Production-grade S3-equivalent: Reed-Solomon (10+4) erasure coding for 11-nines durability at 1.4x storage overhead, Raft consensus for strongly consistent metadata, multipart upload, copy-on-write versioning, lifecycle tiering (standard/IA/glacier), and multi-region replication for disaster recovery.
The erasure-coded multi-region architecture represents the production-grade solution to distributed file storage — the architecture behind Amazon S3, Google Cloud Storage, and Azure Blob Storage. It solves two critical limitations of the metadata-plus-replication approach (v1): the 3x storage overhead of replication and the single-region failure domain.
Reed-Solomon erasure coding is the key innovation. Instead of storing 3 complete copies of every block (3x overhead), the system splits each block into 10 data shards and computes 4 parity shards using Reed-Solomon coding — 14 total shards at 1.4x storage overhead. Any 10 of the 14 shards can reconstruct the original data. This means the system tolerates up to 4 simultaneous shard losses (node failures, disk corruption) while maintaining full data availability — superior fault tolerance to 3x replication (which tolerates only 2 failures) at less than half the storage cost.

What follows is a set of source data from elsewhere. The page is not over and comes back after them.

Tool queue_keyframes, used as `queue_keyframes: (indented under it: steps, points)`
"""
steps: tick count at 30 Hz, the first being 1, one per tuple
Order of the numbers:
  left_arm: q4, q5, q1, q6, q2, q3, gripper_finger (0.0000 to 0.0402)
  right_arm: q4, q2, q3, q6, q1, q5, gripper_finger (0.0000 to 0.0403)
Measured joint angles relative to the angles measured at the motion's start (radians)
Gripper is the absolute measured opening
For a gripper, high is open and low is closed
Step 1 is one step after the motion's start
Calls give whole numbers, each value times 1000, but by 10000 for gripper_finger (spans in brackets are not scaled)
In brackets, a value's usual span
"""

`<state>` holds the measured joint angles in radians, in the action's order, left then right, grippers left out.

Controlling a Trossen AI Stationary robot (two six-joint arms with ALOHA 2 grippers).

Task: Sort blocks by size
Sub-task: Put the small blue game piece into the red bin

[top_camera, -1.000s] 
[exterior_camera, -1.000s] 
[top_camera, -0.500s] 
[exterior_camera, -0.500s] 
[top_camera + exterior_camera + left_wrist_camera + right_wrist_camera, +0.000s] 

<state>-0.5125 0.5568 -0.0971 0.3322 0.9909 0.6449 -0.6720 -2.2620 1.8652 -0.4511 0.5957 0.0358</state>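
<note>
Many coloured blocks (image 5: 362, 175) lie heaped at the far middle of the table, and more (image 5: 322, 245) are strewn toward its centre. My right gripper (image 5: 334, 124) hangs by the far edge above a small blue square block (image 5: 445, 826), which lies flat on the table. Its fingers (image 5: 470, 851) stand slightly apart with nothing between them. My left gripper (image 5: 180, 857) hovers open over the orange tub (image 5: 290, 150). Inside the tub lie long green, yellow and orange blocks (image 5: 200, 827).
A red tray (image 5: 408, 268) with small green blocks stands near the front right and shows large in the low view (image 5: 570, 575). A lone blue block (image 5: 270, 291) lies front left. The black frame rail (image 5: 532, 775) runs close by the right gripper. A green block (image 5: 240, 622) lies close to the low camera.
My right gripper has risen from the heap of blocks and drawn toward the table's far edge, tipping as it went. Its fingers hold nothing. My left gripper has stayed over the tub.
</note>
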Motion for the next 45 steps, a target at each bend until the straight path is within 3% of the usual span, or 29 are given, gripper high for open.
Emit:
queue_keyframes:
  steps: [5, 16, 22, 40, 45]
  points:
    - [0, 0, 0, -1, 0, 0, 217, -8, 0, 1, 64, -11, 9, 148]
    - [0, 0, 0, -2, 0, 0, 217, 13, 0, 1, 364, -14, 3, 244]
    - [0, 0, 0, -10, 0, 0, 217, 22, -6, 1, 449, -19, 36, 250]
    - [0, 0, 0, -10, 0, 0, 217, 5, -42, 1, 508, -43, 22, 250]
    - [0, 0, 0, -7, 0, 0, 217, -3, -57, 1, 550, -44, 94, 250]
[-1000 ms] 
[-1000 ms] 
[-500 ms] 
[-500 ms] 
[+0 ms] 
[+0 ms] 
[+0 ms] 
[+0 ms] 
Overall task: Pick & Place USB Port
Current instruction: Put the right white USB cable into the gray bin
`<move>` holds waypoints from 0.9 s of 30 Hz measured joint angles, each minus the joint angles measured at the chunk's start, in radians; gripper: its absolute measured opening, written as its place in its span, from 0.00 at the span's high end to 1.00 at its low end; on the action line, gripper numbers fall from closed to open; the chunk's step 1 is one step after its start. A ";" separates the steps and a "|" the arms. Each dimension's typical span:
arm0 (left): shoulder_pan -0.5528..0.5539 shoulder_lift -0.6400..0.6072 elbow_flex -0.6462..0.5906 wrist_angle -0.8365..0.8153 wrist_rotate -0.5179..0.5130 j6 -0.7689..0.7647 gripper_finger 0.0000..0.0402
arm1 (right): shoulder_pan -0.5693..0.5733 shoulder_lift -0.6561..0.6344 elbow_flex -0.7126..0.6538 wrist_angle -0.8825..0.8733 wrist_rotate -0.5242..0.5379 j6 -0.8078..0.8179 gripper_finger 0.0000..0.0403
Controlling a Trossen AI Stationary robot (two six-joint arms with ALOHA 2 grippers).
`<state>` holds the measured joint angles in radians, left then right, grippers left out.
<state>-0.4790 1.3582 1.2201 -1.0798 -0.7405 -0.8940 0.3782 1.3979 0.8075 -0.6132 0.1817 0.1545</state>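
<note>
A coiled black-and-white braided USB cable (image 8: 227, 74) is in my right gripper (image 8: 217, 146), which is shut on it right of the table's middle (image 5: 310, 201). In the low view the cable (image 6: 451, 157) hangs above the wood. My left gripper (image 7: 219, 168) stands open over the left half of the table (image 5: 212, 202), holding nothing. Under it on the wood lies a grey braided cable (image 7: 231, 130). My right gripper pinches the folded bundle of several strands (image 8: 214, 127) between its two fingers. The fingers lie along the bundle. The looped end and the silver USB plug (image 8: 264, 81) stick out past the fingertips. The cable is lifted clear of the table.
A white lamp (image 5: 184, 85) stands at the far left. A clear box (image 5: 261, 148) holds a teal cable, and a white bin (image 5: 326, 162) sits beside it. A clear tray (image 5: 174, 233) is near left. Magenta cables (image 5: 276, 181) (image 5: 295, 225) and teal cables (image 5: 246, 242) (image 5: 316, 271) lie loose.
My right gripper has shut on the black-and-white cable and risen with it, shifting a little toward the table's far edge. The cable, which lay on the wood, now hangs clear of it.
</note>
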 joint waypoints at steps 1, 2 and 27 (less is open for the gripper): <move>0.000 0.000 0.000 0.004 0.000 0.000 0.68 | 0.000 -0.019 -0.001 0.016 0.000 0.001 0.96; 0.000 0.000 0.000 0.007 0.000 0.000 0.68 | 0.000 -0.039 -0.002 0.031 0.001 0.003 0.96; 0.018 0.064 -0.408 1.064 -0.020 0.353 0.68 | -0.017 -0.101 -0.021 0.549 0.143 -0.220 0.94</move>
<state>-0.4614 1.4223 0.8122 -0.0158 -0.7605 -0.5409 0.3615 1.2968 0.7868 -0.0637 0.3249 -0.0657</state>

The numbers make the case compelling. For 1 PB of data: 3x replication requires 3 PB of raw storage at approximately $69,000/month (at $0.023/GB). Erasure coding (10+4) requires only 1.4 PB at approximately $32,200/month — a 53% cost reduction with better fault tolerance. At exabyte scale, this difference is hundreds of millions of dollars annually. Every major cloud provider uses erasure coding for their object storage tier.
The metadata layer uses a 5-node Raft consensus cluster instead of a single database. Raft provides strongly consistent metadata operations even during node failures: the leader processes all writes, replicating to at least 2 followers before acknowledging. This survives up to 2 metadata node failures while maintaining strong consistency. The previous variant's single MetadataDB was a potential single point of failure for metadata; Raft eliminates this vulnerability.
Multipart upload solves the large-object problem. Instead of uploading a 10 GB file as a single monolithic request (fragile, not resumable), the client splits it into parts (64 MB each) that are uploaded independently. Each part is erasure-coded and stored on ChunkServers. Parts can be uploaded in parallel and resumed on failure — only the failed part needs retransmission. The server stitches parts into a complete object only after all parts are verified.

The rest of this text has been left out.